## Exercise instructions
Copy the material below verbatim from the line with "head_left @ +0" to the line with "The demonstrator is", both lines included, omitting pictures and every line outside that range.

——

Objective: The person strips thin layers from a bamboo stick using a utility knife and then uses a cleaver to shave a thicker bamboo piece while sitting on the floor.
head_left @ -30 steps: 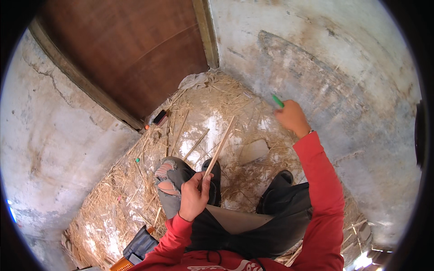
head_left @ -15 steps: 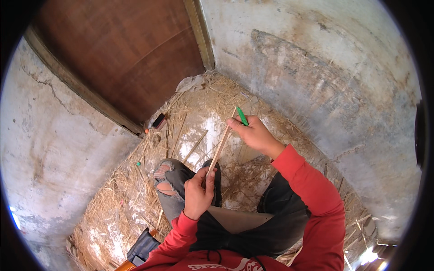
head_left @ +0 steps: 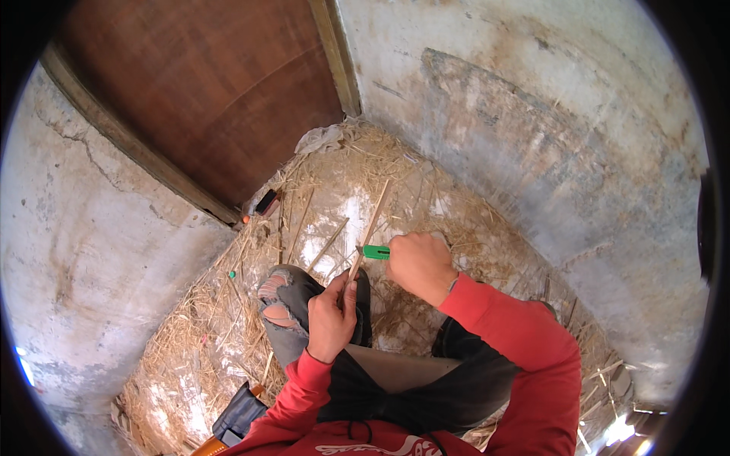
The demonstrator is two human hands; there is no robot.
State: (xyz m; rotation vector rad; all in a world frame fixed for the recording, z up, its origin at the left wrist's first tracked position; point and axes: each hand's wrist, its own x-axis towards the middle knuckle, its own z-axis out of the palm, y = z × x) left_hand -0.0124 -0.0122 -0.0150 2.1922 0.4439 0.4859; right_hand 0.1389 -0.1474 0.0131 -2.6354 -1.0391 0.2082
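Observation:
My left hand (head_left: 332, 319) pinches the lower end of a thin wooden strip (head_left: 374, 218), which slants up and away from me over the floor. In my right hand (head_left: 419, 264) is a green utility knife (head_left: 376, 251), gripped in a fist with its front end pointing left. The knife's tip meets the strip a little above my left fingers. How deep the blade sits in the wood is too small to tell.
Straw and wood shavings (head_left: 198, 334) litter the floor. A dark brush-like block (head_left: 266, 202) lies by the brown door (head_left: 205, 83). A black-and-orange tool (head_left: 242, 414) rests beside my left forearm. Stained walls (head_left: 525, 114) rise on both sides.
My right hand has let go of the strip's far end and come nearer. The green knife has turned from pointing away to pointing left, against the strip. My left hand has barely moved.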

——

## Answer to the exercise
head_left @ +0 steps: 
The demonstrator is two human hands; there is no robot.

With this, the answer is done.